Efficient Preemptive Robustification with Image Sharpening
Jiaming Liang, Chi-Man Pun

TL;DR
This paper introduces a novel, simple image sharpening technique that enhances neural network robustness against adversarial attacks without complex optimization or additional training, making it efficient and interpretable.
Contribution
The paper presents the first surrogate-free, optimization-free, generator-free, and human-interpretable robustification method using image sharpening to improve neural network robustness.
Findings
Sharpening significantly improves robustness in transfer scenarios.

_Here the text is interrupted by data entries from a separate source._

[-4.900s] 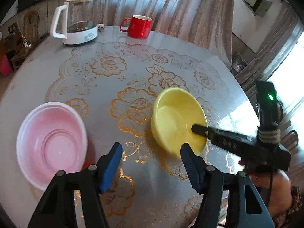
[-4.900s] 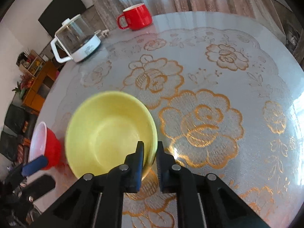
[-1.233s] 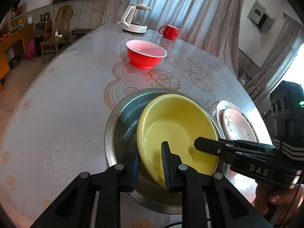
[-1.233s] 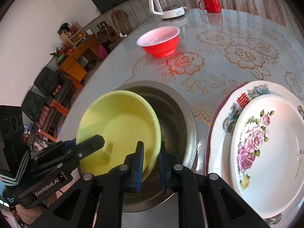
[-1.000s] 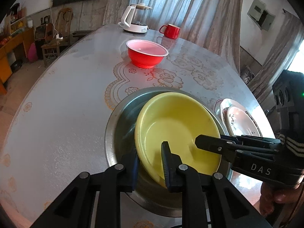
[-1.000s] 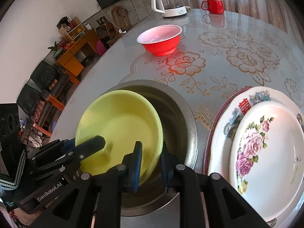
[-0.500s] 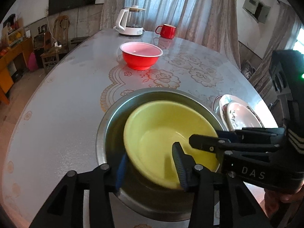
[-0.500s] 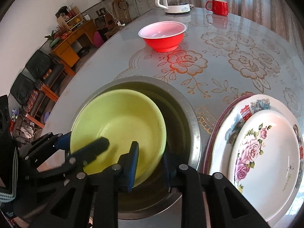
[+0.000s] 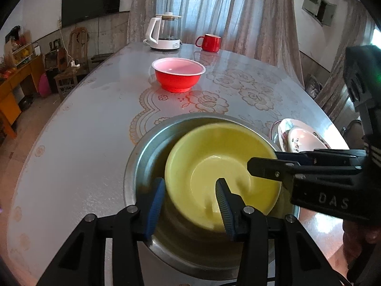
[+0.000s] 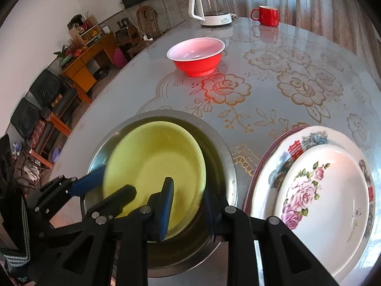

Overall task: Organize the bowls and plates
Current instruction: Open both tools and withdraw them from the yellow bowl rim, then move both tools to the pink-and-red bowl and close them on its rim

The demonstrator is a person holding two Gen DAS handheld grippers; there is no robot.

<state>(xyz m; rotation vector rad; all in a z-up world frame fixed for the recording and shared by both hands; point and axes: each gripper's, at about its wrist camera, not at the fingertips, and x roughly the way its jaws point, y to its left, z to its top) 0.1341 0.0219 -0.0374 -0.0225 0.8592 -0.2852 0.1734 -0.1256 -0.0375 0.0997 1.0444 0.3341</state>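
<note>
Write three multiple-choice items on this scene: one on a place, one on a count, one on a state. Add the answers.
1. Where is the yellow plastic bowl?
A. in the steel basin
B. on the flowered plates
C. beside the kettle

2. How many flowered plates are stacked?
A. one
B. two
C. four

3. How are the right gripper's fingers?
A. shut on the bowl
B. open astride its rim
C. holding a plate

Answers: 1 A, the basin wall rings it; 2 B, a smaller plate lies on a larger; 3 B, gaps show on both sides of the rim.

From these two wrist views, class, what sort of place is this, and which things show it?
Probably a home living or dining room: a round table with a flowered cover, an electric kettle and red mug on it, curtains, and a wall-mounted television.
</note>
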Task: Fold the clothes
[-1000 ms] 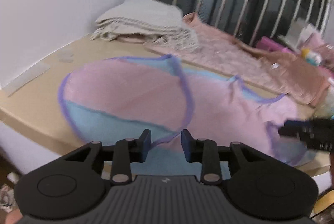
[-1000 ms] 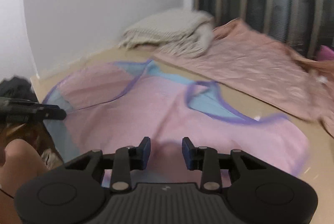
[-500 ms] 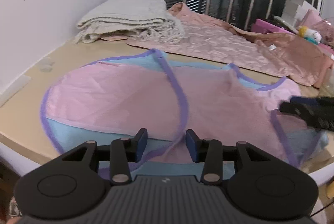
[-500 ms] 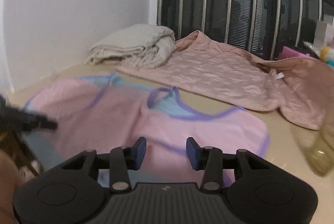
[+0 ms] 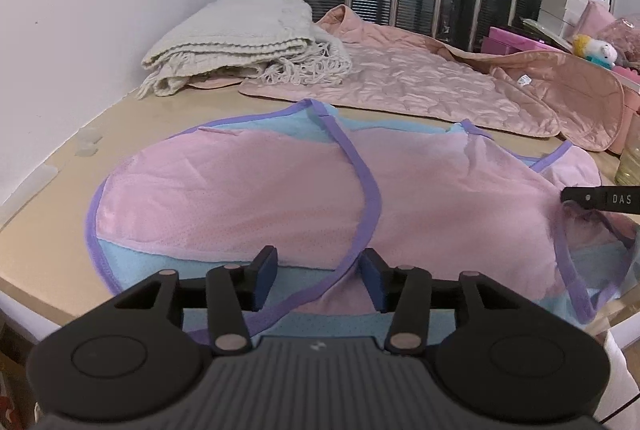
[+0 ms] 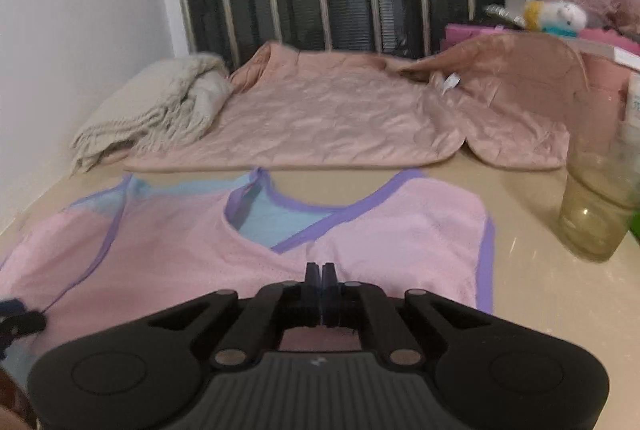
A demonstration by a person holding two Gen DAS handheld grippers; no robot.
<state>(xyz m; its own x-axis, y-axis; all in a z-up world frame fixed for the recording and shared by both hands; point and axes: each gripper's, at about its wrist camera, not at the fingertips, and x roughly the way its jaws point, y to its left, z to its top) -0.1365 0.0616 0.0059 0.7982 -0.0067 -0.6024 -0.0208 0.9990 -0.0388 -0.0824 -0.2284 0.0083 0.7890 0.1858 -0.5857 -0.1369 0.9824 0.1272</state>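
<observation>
A pink and light-blue sleeveless top with purple trim (image 5: 260,189) lies spread on the beige table. My left gripper (image 5: 318,276) is open over its near edge, the purple armhole trim running between the fingers. My right gripper (image 6: 321,280) is shut on the pink fabric of the top (image 6: 360,226) just below the V neckline. The right gripper's tip (image 5: 596,198) shows at the right of the left wrist view, on the top's right side.
A folded cream knit blanket (image 5: 244,41) and a pink quilted garment (image 5: 420,85) lie behind the top, before a barred window. A clear plastic cup (image 6: 600,201) stands at the right. Pink boxes and a plush toy (image 6: 556,15) are at far right.
My right gripper has closed from open onto the pink fabric and swung right. My left gripper has stayed open and lowered over the near edge.
</observation>
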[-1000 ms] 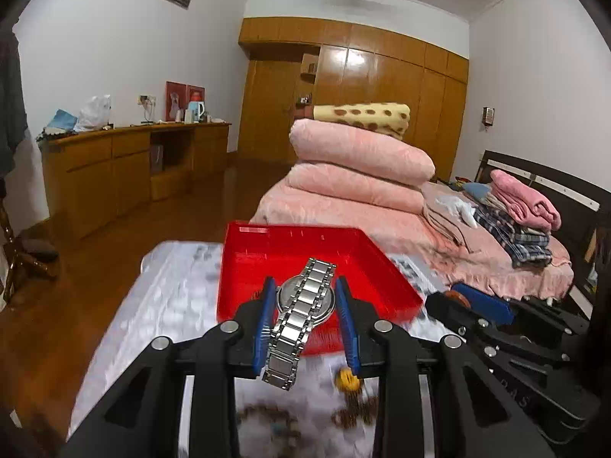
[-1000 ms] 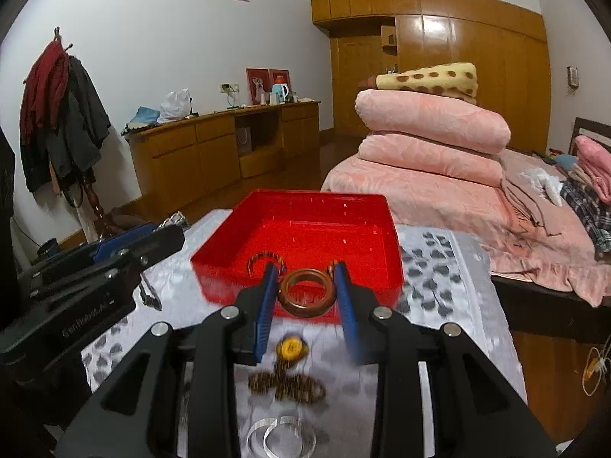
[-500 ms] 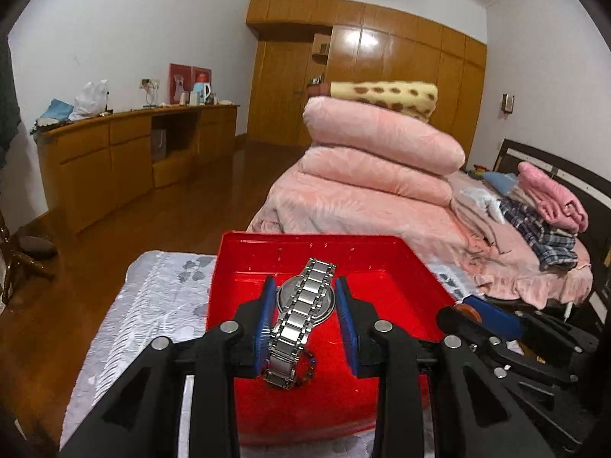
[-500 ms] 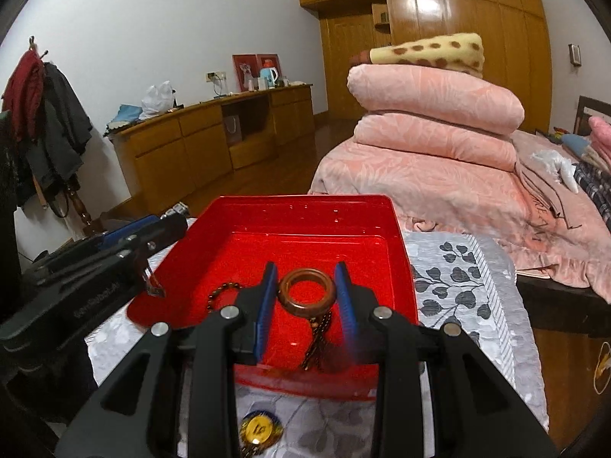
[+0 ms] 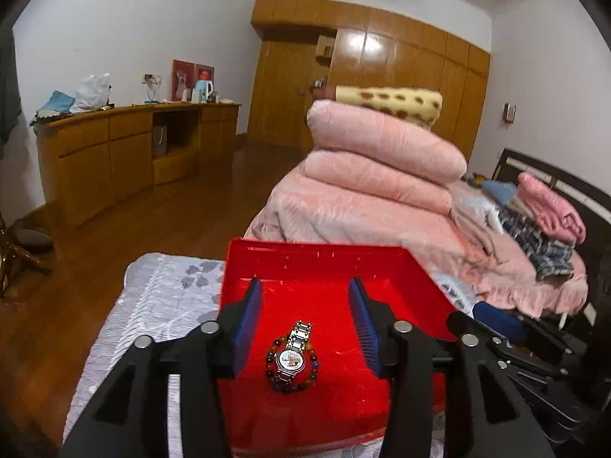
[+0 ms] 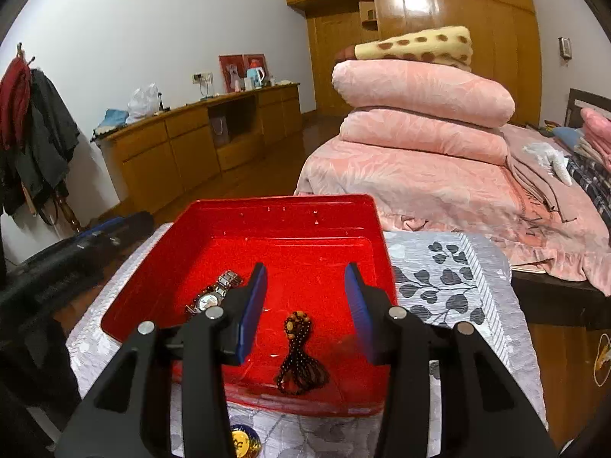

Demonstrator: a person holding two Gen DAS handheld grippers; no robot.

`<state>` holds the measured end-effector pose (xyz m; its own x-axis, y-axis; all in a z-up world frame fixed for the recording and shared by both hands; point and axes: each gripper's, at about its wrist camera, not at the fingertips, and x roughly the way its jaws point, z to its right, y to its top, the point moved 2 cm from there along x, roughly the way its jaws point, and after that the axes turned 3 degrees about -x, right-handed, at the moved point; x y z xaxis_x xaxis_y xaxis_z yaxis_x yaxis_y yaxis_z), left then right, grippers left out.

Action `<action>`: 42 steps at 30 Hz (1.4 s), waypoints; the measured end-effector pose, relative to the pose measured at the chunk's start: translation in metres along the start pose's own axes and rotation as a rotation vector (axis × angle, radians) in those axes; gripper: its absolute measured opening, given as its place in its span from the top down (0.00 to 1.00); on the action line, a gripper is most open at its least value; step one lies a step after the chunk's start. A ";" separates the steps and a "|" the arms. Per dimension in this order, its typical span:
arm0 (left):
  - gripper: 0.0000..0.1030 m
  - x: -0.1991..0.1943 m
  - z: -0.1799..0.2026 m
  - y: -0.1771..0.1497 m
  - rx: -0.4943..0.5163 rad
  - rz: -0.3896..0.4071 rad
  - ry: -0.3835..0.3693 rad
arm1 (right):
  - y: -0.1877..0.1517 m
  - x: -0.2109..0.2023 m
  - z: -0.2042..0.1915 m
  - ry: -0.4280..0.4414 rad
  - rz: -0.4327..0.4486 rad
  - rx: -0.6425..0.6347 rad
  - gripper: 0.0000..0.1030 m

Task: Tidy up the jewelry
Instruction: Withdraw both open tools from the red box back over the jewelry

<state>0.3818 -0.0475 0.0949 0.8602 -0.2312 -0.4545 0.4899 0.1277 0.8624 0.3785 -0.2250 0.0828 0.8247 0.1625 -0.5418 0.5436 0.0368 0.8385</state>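
Jewelry is what we are tidying, and both of our tools are wide open with nothing in them. Our left tool (image 5: 305, 316) hangs over the red tray (image 5: 317, 255), and the silver watch (image 5: 292, 355) lies flat on the tray floor right under it, on top of a ring of colored beads (image 5: 314, 362). Our right tool (image 6: 305, 301) hangs over the near side of the same tray (image 6: 282, 206), and the dark bead necklace (image 6: 299, 358) lies in a little heap under it, close to the near wall.

We think the watch could slide if we bump the tray when we pull away. The necklace sits so close to the near wall that a low tool tip could catch a loop and drag it out.

A gold coin-like piece (image 6: 244, 441) is on the gray leaf cloth (image 6: 450, 278) of the table, just outside the tray's near edge. It is half hidden under our right tool, so we could miss it or knock it off the table.
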 end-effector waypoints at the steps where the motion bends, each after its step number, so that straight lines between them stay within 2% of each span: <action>1: 0.47 -0.006 -0.001 0.001 -0.001 0.007 0.004 | -0.001 -0.004 0.001 -0.001 0.004 0.003 0.59; 6: 0.37 -0.044 -0.012 -0.006 0.007 0.034 0.032 | -0.015 -0.033 -0.003 -0.003 0.017 0.005 0.52; 12: 0.28 -0.088 -0.021 -0.032 0.048 0.044 0.079 | -0.046 -0.070 -0.017 -0.022 0.029 -0.027 0.47; 15: 0.22 -0.102 -0.024 -0.051 0.051 0.016 0.093 | -0.068 -0.086 -0.019 -0.013 0.003 0.001 0.46; 21: 0.17 -0.119 -0.030 -0.098 0.047 -0.076 0.109 | -0.109 -0.103 -0.024 -0.015 -0.071 0.042 0.37; 27: 0.13 -0.126 -0.034 -0.141 0.061 -0.172 0.137 | -0.145 -0.107 -0.036 -0.023 -0.172 0.026 0.21; 30: 0.12 -0.131 -0.036 -0.155 0.062 -0.198 0.151 | -0.153 -0.110 -0.040 -0.029 -0.188 0.016 0.17; 36: 0.11 -0.138 -0.034 -0.169 0.068 -0.233 0.149 | -0.163 -0.112 -0.048 -0.024 -0.209 -0.008 0.17; 38: 0.11 -0.138 -0.033 -0.171 0.065 -0.243 0.144 | -0.165 -0.110 -0.051 -0.026 -0.216 -0.028 0.27; 42: 0.11 -0.135 -0.030 -0.174 0.060 -0.264 0.128 | -0.166 -0.103 -0.055 -0.018 -0.252 -0.039 0.39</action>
<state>0.1850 -0.0099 -0.0008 0.7168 -0.1248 -0.6861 0.6933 0.0215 0.7204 0.1944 -0.1941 0.0024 0.6671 0.1254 -0.7343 0.7260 0.1117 0.6786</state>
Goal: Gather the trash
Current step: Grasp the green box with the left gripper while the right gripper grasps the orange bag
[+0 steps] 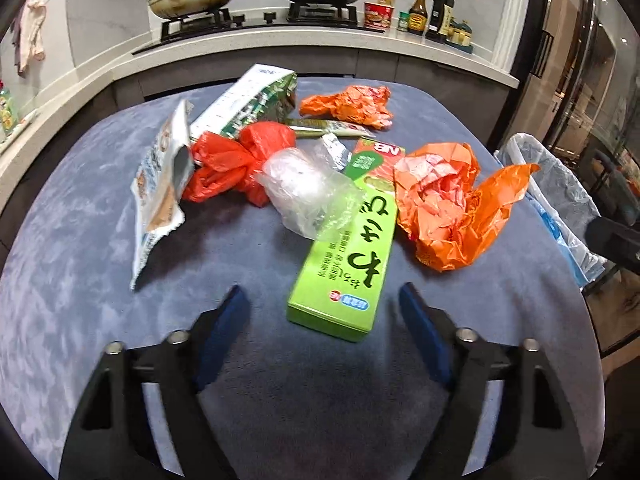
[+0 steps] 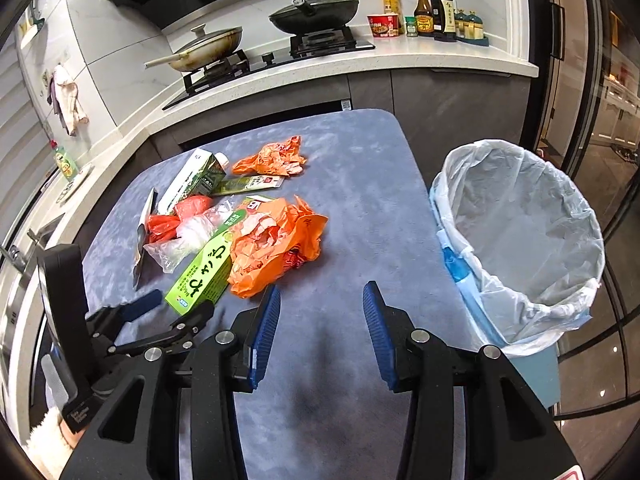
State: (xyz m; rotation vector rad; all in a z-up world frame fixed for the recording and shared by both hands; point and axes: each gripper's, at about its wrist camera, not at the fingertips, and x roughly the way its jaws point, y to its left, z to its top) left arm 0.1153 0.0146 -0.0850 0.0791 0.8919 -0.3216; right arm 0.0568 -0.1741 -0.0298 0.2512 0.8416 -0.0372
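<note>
Mostly the litter sits heaped on the blue table (image 2: 360,200), and the heap hides much of itself. A clear bag (image 1: 308,192) drapes over the far end of the green box (image 1: 344,268), and a big orange bag (image 1: 444,204) lies against the box's right side, covering most of a red-and-green packet (image 1: 378,156) behind it. A red bag (image 1: 236,164) is wedged between a foil pouch (image 1: 160,196) standing on edge and the clear bag; a milk carton (image 1: 248,100) lies behind it, with a thin green sachet (image 1: 320,128) partly tucked under the pile. A smaller orange bag (image 1: 352,104) lies apart at the far side. Print on the wrappers is too warped to read.

From the left wrist view the bin (image 1: 556,192) is cut off at the table's right edge; the right wrist view shows it whole, lined with a white bag (image 2: 520,232), just beside the table and holding nothing I can make out.

The left gripper (image 1: 324,308) has its jaws well apart, the near end of the green box between the blue pads but not visibly pressed by them. In the right wrist view only one left pad (image 2: 140,304) shows clearly, just beside the box. The right gripper (image 2: 320,320) hangs over bare table near the big orange bag, jaws apart and holding nothing.
</note>
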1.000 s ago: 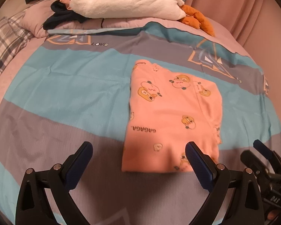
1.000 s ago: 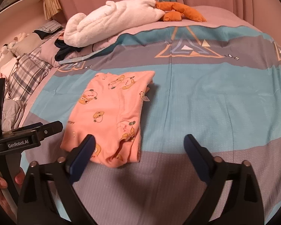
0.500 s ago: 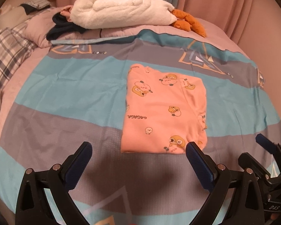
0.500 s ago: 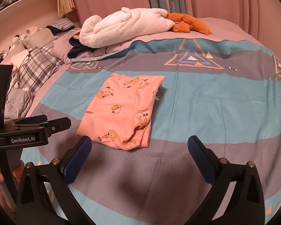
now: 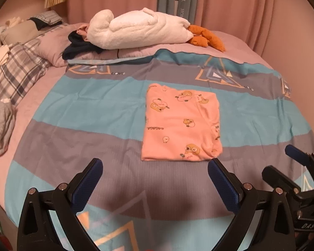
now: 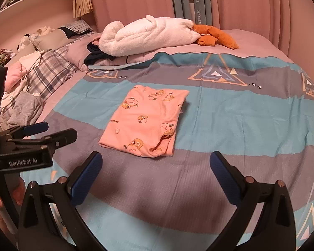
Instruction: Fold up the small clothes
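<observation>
Okay so, starting with the left wrist view: the left gripper (image 5: pixel 155 174) has its fingers spread wide with nothing between them, hovering over the near grey band of the bedspread (image 5: pixel 77 108). The pink garment (image 5: pixel 181 125) lies straight ahead and a bit to the right, just past the fingertips but not touching them. It's folded into a tidy rectangle with its long axis running near to far, so the short near hem faces the fingers. The right gripper (image 5: pixel 299 167) pokes into the right edge of this view, off to the side of the garment's near right corner. Over in the right wrist view, the right gripper (image 6: pixel 156 170) is also wide open and holding nothing, and here the garment (image 6: pixel 144 123) sits ahead and left of centre, its near edge just beyond the left fingertip. The left gripper (image 6: pixel 34 140) shows at the left edge, with a hand (image 6: pixel 2 198) wrapped round its handle. Judging by both views, the two grippers are about equally close, one off each near corner, so I'd guess a further fold would mean catching the near hem and carrying it toward the far end. Looks-wise it's soft pink knit with little yellow cartoon animals, flat on the left side, but the right side is bunched in thicker layers with a loose lip at the near right corner. Honestly it may already be done.
</observation>
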`<state>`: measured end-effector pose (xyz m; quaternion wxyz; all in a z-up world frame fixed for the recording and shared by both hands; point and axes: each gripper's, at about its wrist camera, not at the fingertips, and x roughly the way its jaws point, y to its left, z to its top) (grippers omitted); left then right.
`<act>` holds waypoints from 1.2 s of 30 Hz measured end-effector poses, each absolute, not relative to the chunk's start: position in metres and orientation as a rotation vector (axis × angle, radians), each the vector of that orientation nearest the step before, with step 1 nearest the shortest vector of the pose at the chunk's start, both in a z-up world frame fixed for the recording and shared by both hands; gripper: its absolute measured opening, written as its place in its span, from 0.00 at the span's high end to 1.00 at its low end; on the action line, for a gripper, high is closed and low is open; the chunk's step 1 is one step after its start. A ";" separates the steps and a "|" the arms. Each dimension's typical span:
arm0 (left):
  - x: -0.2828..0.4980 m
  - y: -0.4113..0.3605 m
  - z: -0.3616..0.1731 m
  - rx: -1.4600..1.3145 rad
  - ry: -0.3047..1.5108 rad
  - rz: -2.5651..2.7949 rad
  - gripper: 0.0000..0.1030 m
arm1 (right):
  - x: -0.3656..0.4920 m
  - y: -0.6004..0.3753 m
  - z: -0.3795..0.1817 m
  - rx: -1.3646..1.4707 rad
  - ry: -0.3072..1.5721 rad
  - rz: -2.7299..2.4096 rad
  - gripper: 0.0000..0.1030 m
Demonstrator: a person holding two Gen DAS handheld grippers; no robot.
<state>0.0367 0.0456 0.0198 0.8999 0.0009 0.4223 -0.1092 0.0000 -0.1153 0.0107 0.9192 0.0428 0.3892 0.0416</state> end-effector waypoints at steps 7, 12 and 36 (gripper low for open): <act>0.023 0.050 0.023 0.019 0.854 -0.199 0.03 | -0.014 -0.111 0.018 0.088 0.776 0.090 0.00; 0.019 0.051 0.025 0.020 0.847 -0.189 0.03 | -0.018 -0.106 0.024 0.097 0.757 0.100 0.00; 0.018 0.052 0.025 0.018 0.855 -0.194 0.03 | -0.016 -0.098 0.028 0.067 0.752 0.091 0.00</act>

The method requires low computational resources.
It outperforms some existing defenses in efficiency and effectiveness.
Abstract
Despite their great success, deep neural networks rely on high-dimensional, non-robust representations, making them vulnerable to imperceptible perturbations, even in transfer scenarios. To address this, both training-time defenses (e.g., adversarial training and robust architecture design) and post-attack defenses (e.g., input purification and adversarial detection) have been extensively studied. Recently, a limited body of work has preliminarily explored a pre-attack defense paradigm, termed preemptive robustification, which introduces subtle modifications to benign samples prior to attack to proactively resist adversarial perturbations. Unfortunately, their practical applicability remains questionable due to several limitations, including (1) reliance on well-trained classifiers as surrogates to provide robustness priors, (2) substantial computational overhead arising from iterative…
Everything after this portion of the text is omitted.